WHAT NEEDS TO BE DONE
Without the pictures, output all of the data exactly.

··· DATA EXCERPT ···

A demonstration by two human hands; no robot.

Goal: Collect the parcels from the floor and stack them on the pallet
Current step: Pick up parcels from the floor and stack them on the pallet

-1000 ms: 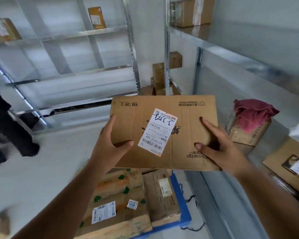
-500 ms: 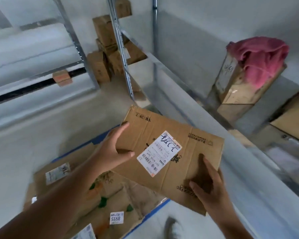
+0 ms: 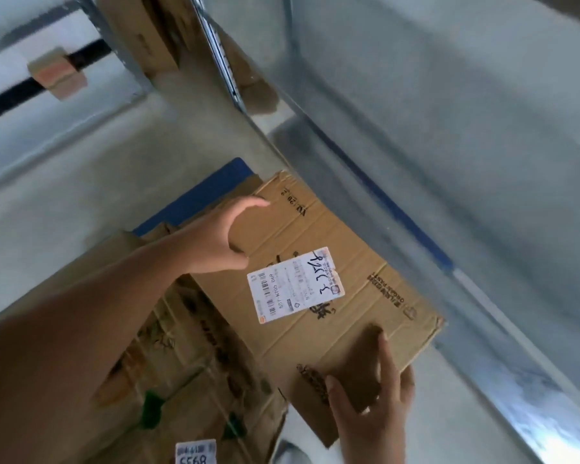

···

WRITTEN RESPONSE
A demonstration by two human hands; no robot.

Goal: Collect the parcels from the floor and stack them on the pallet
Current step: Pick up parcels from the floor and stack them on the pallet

-1000 ms: 
-500 ms: 
+0 ms: 

The output is complete.